Task statement:
Reproduce all the material verbatim, down to the last line.

Data shown:

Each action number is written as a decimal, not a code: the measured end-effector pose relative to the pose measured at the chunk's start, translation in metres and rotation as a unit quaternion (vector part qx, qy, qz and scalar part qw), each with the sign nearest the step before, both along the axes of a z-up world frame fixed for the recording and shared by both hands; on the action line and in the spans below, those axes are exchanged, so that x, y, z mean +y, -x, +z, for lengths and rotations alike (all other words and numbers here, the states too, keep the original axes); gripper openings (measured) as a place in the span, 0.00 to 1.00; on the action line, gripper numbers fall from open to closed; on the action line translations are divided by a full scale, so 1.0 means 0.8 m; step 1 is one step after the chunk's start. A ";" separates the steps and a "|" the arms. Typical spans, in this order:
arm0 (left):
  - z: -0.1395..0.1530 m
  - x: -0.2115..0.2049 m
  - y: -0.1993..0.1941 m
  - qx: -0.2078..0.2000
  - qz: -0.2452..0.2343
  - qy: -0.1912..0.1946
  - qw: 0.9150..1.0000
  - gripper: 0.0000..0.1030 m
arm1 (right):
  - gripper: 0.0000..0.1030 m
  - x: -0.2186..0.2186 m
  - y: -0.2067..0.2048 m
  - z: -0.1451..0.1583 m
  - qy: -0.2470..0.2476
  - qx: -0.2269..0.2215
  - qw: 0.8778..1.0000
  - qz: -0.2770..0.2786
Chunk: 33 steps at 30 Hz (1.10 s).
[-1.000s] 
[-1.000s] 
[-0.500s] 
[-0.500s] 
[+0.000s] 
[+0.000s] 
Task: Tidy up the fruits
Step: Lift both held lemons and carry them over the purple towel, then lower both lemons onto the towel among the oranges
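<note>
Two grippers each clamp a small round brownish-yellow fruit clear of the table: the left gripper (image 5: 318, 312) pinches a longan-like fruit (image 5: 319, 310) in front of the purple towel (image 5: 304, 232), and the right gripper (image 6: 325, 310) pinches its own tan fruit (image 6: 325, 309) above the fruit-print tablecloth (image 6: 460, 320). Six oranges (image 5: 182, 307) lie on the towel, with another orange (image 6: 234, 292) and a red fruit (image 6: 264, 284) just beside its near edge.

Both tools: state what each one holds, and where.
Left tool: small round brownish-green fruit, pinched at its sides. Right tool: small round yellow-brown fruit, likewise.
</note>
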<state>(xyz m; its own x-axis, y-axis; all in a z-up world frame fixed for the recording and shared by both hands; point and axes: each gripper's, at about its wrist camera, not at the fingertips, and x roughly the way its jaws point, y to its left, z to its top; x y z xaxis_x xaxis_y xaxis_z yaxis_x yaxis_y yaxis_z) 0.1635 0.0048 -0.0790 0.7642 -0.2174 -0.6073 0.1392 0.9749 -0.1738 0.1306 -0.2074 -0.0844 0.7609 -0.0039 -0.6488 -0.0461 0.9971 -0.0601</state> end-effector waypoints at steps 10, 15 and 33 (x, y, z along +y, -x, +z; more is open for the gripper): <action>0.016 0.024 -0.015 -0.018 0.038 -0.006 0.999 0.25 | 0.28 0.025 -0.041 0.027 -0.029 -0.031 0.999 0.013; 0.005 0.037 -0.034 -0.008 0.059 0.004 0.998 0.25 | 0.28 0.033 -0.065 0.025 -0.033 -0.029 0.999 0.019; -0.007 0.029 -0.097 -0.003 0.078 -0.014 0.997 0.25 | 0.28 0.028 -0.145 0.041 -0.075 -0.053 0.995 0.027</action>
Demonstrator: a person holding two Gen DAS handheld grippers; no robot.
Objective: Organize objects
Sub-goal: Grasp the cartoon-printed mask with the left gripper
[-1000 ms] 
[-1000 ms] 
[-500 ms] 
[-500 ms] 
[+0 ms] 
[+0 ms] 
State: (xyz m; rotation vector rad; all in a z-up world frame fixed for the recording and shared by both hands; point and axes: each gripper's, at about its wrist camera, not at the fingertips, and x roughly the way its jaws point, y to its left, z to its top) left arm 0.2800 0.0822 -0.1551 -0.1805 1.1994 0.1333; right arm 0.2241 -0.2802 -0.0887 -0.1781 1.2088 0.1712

Written response:
Each action number is written as a decimal, not a code: the measured end-effector pose relative to the pose measured at the chunk's start, translation in metres and rotation as a unit quaternion (vector part qx, qy, qz and scalar part qw), each with the sign nearest the step before, both along the axes of a z-up world frame fixed for the recording and shared by both hands; on the action line and in the spans below, those axes are exchanged, so that x, y, z mean +y, -x, +z, for lengths and rotations alike (all other words and numbers here, the states too, keep the original axes); gripper openings (measured) as a place in the span, 0.00 to 1.00; on the action line, gripper numbers fall from open to closed; on the action line translations are divided by a full scale, so 1.0 means 0.8 m; step 1 is one step after the chunk's start. A ";" separates the steps and a "|" the arms. Typical spans, in this order:
arm0 (left):
  - z: -0.1395..0.1530 m
  - x: -0.2115..0.2049 m
  - y: -0.1993..0.1941 m
  - qx: -0.2078..0.2000
  - qz: -0.2452..0.2343
  - qy: -0.1912..0.1946
  - qw: 0.9150..1.0000
  - gripper: 0.0000..0.1030 m
arm1 (right):
  - gripper: 0.0000..0.1030 m
  - x: -0.2186..0.2186 m
  - y: -0.2067..0.2048 m
  - z: -0.1451..0.1583 m
  - qy: -0.2470..0.2476
  - qx: -0.2269..0.2215
  - qw: 0.8778..1.0000
  - qz: -0.2770..0.2786
Chunk: 33 steps at 30 Hz (1.10 s).
[-1.000s] 
[-1.000s] 
[-0.500s] 
[-0.500s] 
[+0.000s] 
[+0.000s] 
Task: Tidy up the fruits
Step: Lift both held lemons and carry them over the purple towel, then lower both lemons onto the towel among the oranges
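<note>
Two grippers each clamp a small round brownish-yellow fruit clear of the table: the left gripper (image 5: 318, 312) pinches a longan-like fruit (image 5: 319, 310) in front of the purple towel (image 5: 304, 232), and the right gripper (image 6: 325, 310) pinches its own tan fruit (image 6: 325, 309) above the fruit-print tablecloth (image 6: 460, 320). Six oranges (image 5: 182, 307) lie on the towel, with another orange (image 6: 234, 292) and a red fruit (image 6: 264, 284) just beside its near edge.

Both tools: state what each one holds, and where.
Left tool: small round brownish-green fruit, pinched at its sides. Right tool: small round yellow-brown fruit, likewise.
</note>
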<state>(xyz m; its own x-axis, y-axis; all in a z-up world frame fixed for the recording and shared by both hands; point and axes: each gripper's, at about its wrist camera, not at the fingertips, and x roughly the way its jaws point, y to its left, z to its top; x y z xaxis_x xaxis_y xaxis_z yaxis_x yaxis_y yaxis_z) 0.1635 0.0048 -0.0790 0.7642 -0.2174 -0.6073 0.1392 0.9749 -0.1738 0.1306 -0.2074 -0.0844 0.7609 -0.0039 -0.6488 -0.0461 0.9971 -0.0601</state> end-effector waypoints at steps 10, 15 and 33 (x, y, z along +y, -x, +z; more is open for the gripper): <action>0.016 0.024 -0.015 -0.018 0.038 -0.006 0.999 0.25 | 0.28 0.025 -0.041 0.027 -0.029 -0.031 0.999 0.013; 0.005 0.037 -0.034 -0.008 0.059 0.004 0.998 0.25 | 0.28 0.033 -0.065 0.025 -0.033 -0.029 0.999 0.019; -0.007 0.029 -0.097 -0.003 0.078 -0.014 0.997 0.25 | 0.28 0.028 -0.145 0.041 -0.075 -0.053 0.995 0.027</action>
Demonstrator: a person holding two Gen DAS handheld grippers; no robot.
Objective: Organize objects
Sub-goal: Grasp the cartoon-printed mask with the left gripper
[-1000 ms] 
[-1000 ms] 
[-500 ms] 
[-500 ms] 
[+0 ms] 
[+0 ms] 
State: (xyz m; rotation vector rad; all in a z-up world frame fixed for the recording and shared by both hands; point and axes: each gripper's, at about its wrist camera, not at the fingertips, and x roughly the way its jaws point, y to its left, z to its top) left arm 0.2800 0.0822 -0.1551 -0.1805 1.1994 0.1333; right arm 0.2241 -0.2802 -0.0887 -0.1781 1.2088 0.1712

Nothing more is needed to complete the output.